__Task directions__: In the listing below, the line containing "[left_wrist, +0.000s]" marks the end; copy exactly every line from the first through that one.
━━━━━━━━━━
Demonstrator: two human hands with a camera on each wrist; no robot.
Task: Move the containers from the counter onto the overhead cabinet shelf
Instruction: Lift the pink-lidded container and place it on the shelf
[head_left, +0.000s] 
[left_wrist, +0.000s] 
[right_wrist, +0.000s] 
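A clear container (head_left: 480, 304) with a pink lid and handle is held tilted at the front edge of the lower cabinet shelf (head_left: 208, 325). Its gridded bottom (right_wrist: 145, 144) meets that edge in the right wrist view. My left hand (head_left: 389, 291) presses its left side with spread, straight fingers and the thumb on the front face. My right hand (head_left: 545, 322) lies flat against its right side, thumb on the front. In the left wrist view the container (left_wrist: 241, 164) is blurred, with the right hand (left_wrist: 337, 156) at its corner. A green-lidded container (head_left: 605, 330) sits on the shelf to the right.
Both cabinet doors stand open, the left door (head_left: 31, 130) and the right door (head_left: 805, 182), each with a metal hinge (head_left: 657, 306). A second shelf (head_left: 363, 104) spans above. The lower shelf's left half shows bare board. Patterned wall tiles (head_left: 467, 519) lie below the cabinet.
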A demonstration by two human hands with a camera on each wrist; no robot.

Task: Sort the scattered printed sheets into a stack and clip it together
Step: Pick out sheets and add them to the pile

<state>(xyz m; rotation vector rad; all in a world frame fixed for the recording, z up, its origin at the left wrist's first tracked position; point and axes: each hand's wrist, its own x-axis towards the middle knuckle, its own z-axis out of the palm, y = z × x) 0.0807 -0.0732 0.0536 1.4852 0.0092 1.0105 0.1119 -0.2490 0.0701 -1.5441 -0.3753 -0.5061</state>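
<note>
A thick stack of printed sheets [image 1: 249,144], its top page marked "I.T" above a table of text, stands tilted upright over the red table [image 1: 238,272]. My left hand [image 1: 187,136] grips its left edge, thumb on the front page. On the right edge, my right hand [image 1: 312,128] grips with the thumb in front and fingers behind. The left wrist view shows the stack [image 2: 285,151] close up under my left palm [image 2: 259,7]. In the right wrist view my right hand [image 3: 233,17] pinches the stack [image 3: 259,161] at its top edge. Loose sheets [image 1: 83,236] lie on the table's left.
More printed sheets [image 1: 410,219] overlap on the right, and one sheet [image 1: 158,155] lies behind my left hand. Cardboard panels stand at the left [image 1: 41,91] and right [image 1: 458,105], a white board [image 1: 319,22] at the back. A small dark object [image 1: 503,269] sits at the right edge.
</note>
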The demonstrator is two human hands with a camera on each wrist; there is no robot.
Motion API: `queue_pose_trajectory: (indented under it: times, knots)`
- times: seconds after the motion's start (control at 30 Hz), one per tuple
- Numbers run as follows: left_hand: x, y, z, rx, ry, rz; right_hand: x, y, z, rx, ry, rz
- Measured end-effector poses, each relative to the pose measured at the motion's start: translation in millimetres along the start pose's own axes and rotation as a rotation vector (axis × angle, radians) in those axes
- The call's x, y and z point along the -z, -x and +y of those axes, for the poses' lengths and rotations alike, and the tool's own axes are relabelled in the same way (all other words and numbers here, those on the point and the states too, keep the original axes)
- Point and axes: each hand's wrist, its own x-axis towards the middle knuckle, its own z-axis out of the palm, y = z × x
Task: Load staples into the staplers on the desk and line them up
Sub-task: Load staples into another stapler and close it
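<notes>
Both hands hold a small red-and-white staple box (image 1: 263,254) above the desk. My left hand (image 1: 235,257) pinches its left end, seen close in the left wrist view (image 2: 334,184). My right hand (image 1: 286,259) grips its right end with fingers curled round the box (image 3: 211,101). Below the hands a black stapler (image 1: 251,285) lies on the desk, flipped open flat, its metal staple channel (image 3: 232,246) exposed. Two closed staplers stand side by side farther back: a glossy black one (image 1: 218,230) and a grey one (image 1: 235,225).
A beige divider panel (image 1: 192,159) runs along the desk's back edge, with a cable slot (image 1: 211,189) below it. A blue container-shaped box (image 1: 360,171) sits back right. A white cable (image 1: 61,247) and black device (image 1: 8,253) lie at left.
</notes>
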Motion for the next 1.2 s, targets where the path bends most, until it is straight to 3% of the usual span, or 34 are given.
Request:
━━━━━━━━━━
__Answer section__:
Demonstrator: two human hands with a camera on each wrist; no robot.
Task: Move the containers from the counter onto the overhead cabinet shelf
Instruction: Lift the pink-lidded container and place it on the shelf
[head_left, +0.000s] 
[left_wrist, +0.000s] 

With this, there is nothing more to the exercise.